Ministre de l'Économie de 2007 à 2011 jusqu'à sa nomination au FMI, Mme Lagarde avait choisi de recourir à un tribunal arbitral, juridiction privée, qui avait condamné en juillet 2008 le Consortium de réalisation (CDR), structure publique gérant le passif du Crédit lyonnais, à verser à M. Tapie 285 millions d'euros d'indemnités (400 millions avec les intérêts).

La commission des requêtes de la CJR a jugé «contestable» le recours à l'arbitrage. De plus, Mme Lagarde est soupçonnée d'«avoir personnellement concouru aux faits», en donnant des instructions de vote aux représentants de l'État dans le conseil d'administration de l'EPFR (Établissement public de financement et de réalisation), l'entité contrôlant le CDR.

L'ancienne ministre a toujours justifié l'arbitrage par la volonté de mettre fin à une procédure, selon elle longue et coûteuse, et démenti toute implication de l'Élysée.

Fin janvier, la directrice du FMI a réaffirmé que ce choix était «la meilleure solution à l'époque».

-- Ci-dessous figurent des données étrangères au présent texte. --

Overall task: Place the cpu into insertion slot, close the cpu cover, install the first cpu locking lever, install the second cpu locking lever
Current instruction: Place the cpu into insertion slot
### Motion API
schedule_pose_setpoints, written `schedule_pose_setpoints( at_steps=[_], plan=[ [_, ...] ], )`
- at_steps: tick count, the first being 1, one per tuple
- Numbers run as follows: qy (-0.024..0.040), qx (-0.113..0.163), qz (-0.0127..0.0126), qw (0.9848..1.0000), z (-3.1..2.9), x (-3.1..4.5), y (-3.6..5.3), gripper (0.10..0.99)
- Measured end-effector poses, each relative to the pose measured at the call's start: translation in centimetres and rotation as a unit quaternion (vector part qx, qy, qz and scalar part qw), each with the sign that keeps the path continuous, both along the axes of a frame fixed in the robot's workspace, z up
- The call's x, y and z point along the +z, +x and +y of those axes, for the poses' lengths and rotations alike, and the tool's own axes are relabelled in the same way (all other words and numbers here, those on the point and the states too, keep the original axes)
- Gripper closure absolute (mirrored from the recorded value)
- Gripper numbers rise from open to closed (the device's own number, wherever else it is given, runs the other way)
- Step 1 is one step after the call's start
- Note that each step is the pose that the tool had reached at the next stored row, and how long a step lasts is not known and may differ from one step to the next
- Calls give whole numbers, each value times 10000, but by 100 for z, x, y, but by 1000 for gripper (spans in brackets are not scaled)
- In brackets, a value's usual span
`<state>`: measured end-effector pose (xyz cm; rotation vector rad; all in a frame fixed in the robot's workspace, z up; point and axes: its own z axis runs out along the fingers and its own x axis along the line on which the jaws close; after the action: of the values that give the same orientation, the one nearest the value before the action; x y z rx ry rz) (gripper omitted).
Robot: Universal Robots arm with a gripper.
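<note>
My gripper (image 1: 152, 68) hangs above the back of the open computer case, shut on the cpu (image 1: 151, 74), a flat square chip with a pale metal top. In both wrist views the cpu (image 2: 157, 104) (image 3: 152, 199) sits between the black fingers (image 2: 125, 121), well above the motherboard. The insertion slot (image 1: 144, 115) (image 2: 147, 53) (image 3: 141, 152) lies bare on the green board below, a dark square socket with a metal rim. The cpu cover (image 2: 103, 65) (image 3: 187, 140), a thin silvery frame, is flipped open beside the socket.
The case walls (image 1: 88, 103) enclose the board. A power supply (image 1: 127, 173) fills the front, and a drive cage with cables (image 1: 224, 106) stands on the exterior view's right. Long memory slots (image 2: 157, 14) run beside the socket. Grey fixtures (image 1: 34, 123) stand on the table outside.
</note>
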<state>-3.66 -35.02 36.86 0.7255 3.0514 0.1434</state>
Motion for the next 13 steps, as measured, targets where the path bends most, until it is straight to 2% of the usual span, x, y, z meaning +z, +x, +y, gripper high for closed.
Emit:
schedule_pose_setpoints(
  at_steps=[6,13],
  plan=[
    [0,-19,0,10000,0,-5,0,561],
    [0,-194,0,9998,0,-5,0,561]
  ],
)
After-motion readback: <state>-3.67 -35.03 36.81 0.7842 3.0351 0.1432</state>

Pourtant, au printemps 2011, le procureur général de la Cour de cassation, à l'époque Jean-Louis Nadal, avait saisi la CJR, n'épargnant pas Mme Lagarde.

Il lui reprochait d'avoir recouru à un arbitrage privé alors qu'il s'agissait de deniers publics, d'avoir eu connaissance de la partialité de certains juges arbitres, d'avoir fait modifier le protocole initial pour y intégrer la notion de préjudice moral --ce qui avait permis aux époux Tapie de toucher 45 millions d'euros-- et de ne pas avoir exercé de recours contre cet arbitrage controversé, alors que plusieurs spécialistes l'y avaient encouragée.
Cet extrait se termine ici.